Data extracted from a collection -
= = = = = = =

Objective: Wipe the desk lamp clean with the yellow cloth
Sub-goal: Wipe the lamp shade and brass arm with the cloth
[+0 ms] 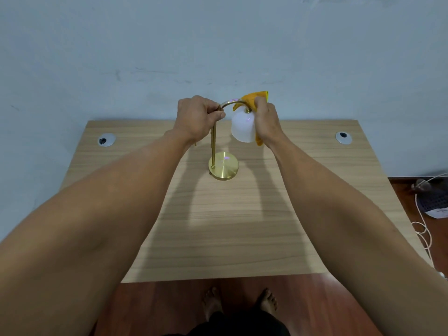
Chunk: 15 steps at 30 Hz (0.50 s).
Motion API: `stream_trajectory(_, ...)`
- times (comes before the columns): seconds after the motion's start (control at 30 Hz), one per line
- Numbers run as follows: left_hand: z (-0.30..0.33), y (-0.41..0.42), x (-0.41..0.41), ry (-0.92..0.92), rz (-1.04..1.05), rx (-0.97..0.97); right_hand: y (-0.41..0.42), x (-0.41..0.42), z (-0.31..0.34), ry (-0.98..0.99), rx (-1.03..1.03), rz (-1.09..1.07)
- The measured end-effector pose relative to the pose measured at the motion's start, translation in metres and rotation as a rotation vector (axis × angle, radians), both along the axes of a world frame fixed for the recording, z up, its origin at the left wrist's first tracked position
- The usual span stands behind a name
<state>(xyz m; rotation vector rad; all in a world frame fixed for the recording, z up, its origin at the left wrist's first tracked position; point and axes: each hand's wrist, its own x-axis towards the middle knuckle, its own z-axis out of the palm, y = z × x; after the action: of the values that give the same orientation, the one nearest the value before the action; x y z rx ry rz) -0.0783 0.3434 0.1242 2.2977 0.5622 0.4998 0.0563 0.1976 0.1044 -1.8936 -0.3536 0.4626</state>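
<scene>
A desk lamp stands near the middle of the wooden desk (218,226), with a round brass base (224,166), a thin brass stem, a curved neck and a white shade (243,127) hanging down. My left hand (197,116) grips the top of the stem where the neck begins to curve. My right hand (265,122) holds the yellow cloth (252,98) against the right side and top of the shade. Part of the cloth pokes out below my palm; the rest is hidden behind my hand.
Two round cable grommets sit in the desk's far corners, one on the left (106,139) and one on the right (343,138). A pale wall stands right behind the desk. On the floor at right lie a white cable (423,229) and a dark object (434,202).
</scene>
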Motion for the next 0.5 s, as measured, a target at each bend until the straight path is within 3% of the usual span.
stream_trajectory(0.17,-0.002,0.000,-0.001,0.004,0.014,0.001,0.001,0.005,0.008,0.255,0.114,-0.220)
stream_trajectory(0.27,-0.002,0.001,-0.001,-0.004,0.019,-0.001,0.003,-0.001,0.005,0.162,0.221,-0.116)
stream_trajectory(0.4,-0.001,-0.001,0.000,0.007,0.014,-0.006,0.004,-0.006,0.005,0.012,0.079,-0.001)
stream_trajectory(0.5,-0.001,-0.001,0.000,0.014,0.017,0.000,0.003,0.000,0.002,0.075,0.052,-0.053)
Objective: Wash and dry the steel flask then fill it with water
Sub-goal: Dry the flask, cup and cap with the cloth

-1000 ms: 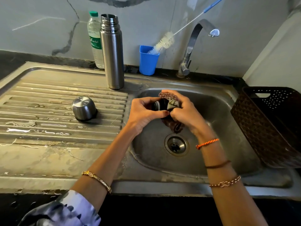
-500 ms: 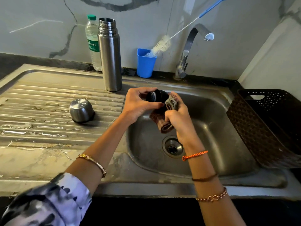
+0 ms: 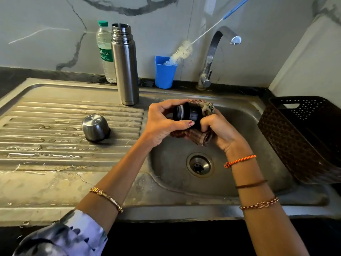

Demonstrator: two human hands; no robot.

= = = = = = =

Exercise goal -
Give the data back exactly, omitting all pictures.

Task result -
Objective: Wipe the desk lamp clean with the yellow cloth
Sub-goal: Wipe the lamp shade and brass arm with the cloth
[+0 ms] 
Chunk: 15 steps at 30 Hz (0.50 s).
Motion API: `stream_trajectory(_, ...)`
- times (comes before the columns): seconds after the motion's start (control at 30 Hz), one per line
- Numbers run as follows: left_hand: z (-0.30..0.33), y (-0.41..0.42), x (-0.41..0.41), ry (-0.92..0.92), rz (-1.04..1.05), rx (-0.97..0.97); right_hand: y (-0.41..0.42), x (-0.41..0.42), z (-0.31..0.34), ry (-0.98..0.99), rx (-1.03..1.03), rz (-1.09..1.07)
- The measured end-effector pose relative to the pose measured at the motion's start, translation in metres and rotation as a rotation vector (axis × angle, radians), both along the axes of a world frame fixed for the recording, z up, its origin at the left wrist's first tracked position
- The usual span stands behind a name
<state>(xyz m; rotation vector rad; all in a world frame fixed for the recording, z up, its origin at the left wrist's first tracked position; point and axes: each hand's wrist, its own x-axis towards the middle knuckle, its own z-axis out of the palm, y = z × x; after the action: of the values that give the same orientation, the one nearest the value before the action; x y z rx ry rz) -0.0783 0.3434 0.1242 2.2977 0.5622 0.4998 0.0563 0.1976 0.1044 -1.8936 -0.3536 0.4626</state>
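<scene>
A desk lamp stands near the middle of the wooden desk (218,226), with a round brass base (224,166), a thin brass stem, a curved neck and a white shade (243,127) hanging down. My left hand (197,116) grips the top of the stem where the neck begins to curve. My right hand (265,122) holds the yellow cloth (252,98) against the right side and top of the shade. Part of the cloth pokes out below my palm; the rest is hidden behind my hand.
Two round cable grommets sit in the desk's far corners, one on the left (106,139) and one on the right (343,138). A pale wall stands right behind the desk. On the floor at right lie a white cable (423,229) and a dark object (434,202).
</scene>
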Motion for the next 0.5 s, as measured, a target at each bend until the straight path is within 3% of the usual span.
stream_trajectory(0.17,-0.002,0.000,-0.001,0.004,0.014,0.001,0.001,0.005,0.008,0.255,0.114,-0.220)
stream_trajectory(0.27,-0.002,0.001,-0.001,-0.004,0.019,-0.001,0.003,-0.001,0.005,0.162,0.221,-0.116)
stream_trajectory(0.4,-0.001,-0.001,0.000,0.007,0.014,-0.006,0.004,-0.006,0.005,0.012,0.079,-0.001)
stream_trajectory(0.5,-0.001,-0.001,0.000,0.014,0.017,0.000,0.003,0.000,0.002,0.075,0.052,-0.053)
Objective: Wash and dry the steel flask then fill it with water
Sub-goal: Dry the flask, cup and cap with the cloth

-1000 ms: 
-500 ms: 
+0 ms: 

Demonstrator: two human hands; no robot.

The exercise asks for nothing further.